Adulte sans enfant
Un certain François Aubel a publié récemment ce tweet :
Sidéré par le nombre d’adultes, sans enfants, qui vont voir #ViceVersa. Infantilisation de notre société.
— François Aubel (@francoisaubel) 29 Juin 2015
Bon, bien sûr, je peux me sentir vaguement visé, puisque j’ai vu Vice versa. Sans enfant. Et même, je l’ai aimé.
Du coup, je pourrais répondre par une boutade, genre “je suis pas un adulte sans enfant, je suis un adulte avec un enfant à l’intérieur de moi”, mais je pense que ça ne ferait que renforcer sa remarque sur l’infantilisation. Je pourrais aussi remarquer que “c’est quand même très moche” n’est pas vraiment un argument suffisant pour disqualifier un film, vu que les goûts et les couleurs, tout ça.
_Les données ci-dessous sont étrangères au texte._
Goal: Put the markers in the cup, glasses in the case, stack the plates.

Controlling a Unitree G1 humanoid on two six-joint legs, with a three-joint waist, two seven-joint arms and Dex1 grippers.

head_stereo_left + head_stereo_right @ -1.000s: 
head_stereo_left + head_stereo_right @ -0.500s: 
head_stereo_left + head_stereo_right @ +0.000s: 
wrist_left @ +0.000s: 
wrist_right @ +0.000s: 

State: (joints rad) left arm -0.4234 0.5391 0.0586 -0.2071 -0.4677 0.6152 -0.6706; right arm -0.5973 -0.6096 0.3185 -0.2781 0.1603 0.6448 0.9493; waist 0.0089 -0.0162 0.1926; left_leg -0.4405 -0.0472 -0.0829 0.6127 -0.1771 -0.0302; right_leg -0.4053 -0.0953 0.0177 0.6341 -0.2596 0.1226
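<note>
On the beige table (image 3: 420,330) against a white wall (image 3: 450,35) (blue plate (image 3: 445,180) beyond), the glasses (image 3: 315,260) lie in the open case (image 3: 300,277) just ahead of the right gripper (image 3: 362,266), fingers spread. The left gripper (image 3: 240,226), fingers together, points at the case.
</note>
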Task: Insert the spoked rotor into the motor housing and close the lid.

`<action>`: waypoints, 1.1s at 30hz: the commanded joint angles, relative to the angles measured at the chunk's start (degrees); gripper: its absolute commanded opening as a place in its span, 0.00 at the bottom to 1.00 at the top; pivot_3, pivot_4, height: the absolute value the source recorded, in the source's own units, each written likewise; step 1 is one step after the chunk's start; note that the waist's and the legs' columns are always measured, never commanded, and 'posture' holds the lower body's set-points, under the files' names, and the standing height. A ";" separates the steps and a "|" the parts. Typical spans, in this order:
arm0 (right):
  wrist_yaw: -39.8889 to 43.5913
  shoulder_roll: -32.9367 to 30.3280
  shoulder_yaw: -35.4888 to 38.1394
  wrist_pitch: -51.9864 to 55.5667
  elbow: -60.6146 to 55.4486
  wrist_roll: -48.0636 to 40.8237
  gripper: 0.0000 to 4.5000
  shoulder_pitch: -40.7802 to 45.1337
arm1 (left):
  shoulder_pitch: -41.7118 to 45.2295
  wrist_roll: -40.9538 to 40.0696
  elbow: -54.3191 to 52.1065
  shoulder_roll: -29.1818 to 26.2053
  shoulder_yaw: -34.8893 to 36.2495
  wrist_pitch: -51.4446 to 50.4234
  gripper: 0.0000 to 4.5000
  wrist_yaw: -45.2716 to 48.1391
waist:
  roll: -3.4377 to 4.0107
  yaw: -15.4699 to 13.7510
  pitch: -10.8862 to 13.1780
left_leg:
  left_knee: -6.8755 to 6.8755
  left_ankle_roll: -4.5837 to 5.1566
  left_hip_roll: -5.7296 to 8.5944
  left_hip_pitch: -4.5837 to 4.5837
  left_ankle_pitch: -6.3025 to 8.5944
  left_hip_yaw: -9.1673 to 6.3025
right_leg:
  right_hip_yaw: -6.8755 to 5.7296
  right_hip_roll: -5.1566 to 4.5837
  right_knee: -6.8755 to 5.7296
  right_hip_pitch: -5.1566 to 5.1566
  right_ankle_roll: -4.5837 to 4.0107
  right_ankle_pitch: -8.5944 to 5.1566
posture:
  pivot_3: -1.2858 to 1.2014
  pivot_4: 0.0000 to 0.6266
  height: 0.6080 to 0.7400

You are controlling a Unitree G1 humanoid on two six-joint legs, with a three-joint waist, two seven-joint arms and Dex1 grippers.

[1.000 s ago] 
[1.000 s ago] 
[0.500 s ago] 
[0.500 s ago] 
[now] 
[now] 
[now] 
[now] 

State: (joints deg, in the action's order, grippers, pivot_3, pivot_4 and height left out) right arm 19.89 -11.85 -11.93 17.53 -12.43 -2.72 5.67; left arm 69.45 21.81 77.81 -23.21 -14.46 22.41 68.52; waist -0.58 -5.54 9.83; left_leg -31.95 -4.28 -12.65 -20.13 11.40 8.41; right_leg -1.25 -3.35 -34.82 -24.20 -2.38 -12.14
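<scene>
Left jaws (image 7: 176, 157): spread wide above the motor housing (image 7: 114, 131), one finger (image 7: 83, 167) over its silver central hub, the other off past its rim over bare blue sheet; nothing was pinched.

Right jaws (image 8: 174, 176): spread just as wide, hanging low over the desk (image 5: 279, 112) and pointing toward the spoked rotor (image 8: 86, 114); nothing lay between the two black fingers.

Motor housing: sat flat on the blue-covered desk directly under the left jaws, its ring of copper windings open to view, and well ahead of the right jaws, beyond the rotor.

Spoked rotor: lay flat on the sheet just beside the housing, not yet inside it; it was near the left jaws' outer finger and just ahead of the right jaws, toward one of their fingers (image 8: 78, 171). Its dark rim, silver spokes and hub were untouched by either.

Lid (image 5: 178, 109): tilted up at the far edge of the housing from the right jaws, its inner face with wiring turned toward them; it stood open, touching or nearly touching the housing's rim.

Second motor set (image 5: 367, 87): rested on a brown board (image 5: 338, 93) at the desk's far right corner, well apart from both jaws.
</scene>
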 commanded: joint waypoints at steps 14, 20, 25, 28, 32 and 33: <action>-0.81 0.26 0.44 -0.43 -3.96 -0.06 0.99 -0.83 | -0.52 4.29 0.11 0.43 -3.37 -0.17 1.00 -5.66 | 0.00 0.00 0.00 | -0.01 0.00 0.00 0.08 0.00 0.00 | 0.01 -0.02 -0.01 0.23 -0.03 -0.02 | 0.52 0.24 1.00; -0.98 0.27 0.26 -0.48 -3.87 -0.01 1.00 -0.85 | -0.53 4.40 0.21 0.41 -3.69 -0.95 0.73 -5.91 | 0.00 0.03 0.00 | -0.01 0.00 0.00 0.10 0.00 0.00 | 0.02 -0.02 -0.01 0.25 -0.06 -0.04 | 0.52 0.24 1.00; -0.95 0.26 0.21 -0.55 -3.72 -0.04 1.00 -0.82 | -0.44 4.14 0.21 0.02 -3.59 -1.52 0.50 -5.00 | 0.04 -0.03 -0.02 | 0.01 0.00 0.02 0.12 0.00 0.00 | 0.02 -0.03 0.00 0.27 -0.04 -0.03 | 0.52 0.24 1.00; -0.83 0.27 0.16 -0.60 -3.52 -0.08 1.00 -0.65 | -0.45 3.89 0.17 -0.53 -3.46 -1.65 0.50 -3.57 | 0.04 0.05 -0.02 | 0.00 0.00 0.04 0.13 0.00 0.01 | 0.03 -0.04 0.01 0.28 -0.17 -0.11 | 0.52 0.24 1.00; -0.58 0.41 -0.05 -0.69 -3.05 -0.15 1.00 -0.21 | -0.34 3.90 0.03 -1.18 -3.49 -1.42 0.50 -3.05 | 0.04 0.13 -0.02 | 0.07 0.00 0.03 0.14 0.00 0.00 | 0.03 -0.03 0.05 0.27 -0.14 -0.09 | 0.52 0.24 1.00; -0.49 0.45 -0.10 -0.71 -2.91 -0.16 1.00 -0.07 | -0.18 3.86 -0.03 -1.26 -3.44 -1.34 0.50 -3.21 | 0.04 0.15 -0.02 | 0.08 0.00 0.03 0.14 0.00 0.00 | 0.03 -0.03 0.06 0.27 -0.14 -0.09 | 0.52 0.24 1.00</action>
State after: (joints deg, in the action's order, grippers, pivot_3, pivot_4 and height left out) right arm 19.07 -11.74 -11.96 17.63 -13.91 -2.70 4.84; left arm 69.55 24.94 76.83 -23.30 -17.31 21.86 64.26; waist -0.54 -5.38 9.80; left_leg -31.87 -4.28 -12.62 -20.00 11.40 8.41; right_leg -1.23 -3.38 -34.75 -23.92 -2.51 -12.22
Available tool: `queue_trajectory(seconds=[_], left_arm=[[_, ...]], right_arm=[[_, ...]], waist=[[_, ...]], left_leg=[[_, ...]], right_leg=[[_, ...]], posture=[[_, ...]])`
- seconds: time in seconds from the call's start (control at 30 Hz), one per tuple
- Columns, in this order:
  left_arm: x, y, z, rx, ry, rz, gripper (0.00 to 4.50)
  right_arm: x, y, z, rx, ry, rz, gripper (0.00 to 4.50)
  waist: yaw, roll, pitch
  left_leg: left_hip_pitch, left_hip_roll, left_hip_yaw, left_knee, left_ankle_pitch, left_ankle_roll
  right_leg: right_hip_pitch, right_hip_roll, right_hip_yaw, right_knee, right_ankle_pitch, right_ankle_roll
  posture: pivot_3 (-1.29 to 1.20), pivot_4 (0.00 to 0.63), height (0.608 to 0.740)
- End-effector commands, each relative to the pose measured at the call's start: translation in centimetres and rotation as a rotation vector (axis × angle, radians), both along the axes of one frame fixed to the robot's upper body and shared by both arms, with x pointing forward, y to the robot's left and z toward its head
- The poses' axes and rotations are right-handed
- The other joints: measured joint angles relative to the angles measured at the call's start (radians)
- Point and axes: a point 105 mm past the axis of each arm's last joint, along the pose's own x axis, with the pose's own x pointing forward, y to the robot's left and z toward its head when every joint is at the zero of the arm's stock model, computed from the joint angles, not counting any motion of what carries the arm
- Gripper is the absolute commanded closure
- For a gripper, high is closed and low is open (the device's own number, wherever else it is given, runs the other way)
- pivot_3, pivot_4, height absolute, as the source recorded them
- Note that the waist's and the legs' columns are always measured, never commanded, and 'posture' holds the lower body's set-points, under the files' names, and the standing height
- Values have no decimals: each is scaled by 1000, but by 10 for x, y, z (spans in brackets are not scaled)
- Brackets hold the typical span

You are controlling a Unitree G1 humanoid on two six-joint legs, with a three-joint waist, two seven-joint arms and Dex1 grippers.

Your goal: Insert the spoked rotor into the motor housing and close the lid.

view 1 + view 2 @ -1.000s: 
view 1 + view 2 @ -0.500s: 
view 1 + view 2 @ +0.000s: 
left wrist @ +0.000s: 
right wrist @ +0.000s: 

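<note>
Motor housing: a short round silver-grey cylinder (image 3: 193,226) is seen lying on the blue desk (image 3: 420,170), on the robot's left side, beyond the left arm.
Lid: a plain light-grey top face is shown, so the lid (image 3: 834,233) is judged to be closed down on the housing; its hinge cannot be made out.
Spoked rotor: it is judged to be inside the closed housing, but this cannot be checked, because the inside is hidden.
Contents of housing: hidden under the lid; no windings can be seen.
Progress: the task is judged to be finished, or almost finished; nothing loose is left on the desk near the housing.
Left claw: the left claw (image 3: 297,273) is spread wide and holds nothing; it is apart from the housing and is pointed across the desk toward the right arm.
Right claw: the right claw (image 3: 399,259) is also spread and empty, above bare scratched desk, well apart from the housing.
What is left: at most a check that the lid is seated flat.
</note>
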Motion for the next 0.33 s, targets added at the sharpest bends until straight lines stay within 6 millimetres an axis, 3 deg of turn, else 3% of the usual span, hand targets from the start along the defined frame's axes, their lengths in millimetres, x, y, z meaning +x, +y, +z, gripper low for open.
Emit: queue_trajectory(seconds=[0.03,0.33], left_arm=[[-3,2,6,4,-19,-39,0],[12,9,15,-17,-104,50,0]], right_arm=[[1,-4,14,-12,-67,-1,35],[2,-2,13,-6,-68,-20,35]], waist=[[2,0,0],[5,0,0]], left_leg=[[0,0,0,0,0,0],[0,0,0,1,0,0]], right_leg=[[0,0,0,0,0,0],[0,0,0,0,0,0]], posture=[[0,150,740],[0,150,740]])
Je pourrais surtout décider que je m’en fous, comme 99 % des fois où je vois quelqu’un critiquer les gens qui vont voir un film.
Mais.
Mais François Aubel est rédacteur en chef du service culture du Figaro.
Il n’a pas l’excuse du pékin ordinaire qui va voir un dessin animé pour accompagner ses gosses en partant du principe qu’il aimera pas ça. Non, c’est quelqu’un qui gagne sa vie en s’intéressant à la culture.
Qu’il ne comprenne pas qu’on s’enthousiasme, c’est évidemment tout à fait normal. Nous n’attendons pas tous la même chose d’un film, nous ne sommes pas sensibles aux mêmes ressorts, et on peut tout à fait passer à côté de ce qui touchera une autre personne.
En revanche, qu’il qualifie d’infantilisation le fait que des adultes aillent voir un tel film, je trouve ça spectaculaire. D’abord parce qu’un adulte peut avoir envie de bouffer une madeleine de temps en temps, sans pour autant être moins adulte que son voisin qui ne regarde que des films de Kusturica en VO (oui, je réponds à la caricature par la caricature, c’est mon côté puéril). Ensuite parce qu’on ne parle pas de Cendrillon ou de Planes, là : on parle d’un film avec différents niveaux de lecture, une initiation certes allégée mais pas si mal fichue à la psychologie, bref, un truc qui ne s’adresse pas qu’aux enfants un peu benêts.
Il y a plein d’adultes de ma génération qui ont des gosses. Et vous savez quoi ? Ils sont responsables, les élèvent bien, leur apprennent la politesse, la patience, tout ça. Et ils les emmènent au cinéma. Et des fois, ils adorent les emmener au cinéma, parce qu’il y a des films “pour enfants” qui sont assez bien fichus pour plaire à plein d’adultes.
Qu’eux aillent voir Vice versa, c’est évidemment normal : ce sont des adultes responsables qui nourrissent la curiosité culturelle de leurs enfants et qui en profitent pour passer un bon moment. Ce que j’ai du mal à comprendre, c’est pourquoi parce que moi, je n’ai pas d’enfants, je ne pourrais pas passer le même bon moment sans démonter l’infantilisation de notre société. Si mes potes qui ont procréé peuvent l’apprécier, pourquoi devrais-je m’en priver ?
Je ne le nie pas : l’infantilisation au cinéma existe. Quand les sorties de l’année reposent sur Jurassic park, Terminator, La guerre des étoiles et autres Mad Max, on vise expressément les individus qui veulent retrouver leurs souvenirs de jeunesse. Là, oui, je comprends qu’on parle d’infantilisation, en cela qu’on pousse les gens à rester dans leur adolescence et à ne pas ouvrir leur univers à un autre âge — et j’ai pas encore mentionné Les mondes de Ralph, qui repose à 100 % sur ce principe et est un vrai film pour vieux enfants.
Mais ce n’est pas le cas de Vice versa, non plus d’ailleurs que de la plupart des films “pour enfants” pas trop niais : ils peuvent aussi faire passer un bon moment à un adulte. Et je ne vois vraiment pas pourquoi le fait que je n’ai pas d’enfants devrait m’interdire de le voir, ni en quoi le fait que j’aille le voir démontre un problème d’infantilisation.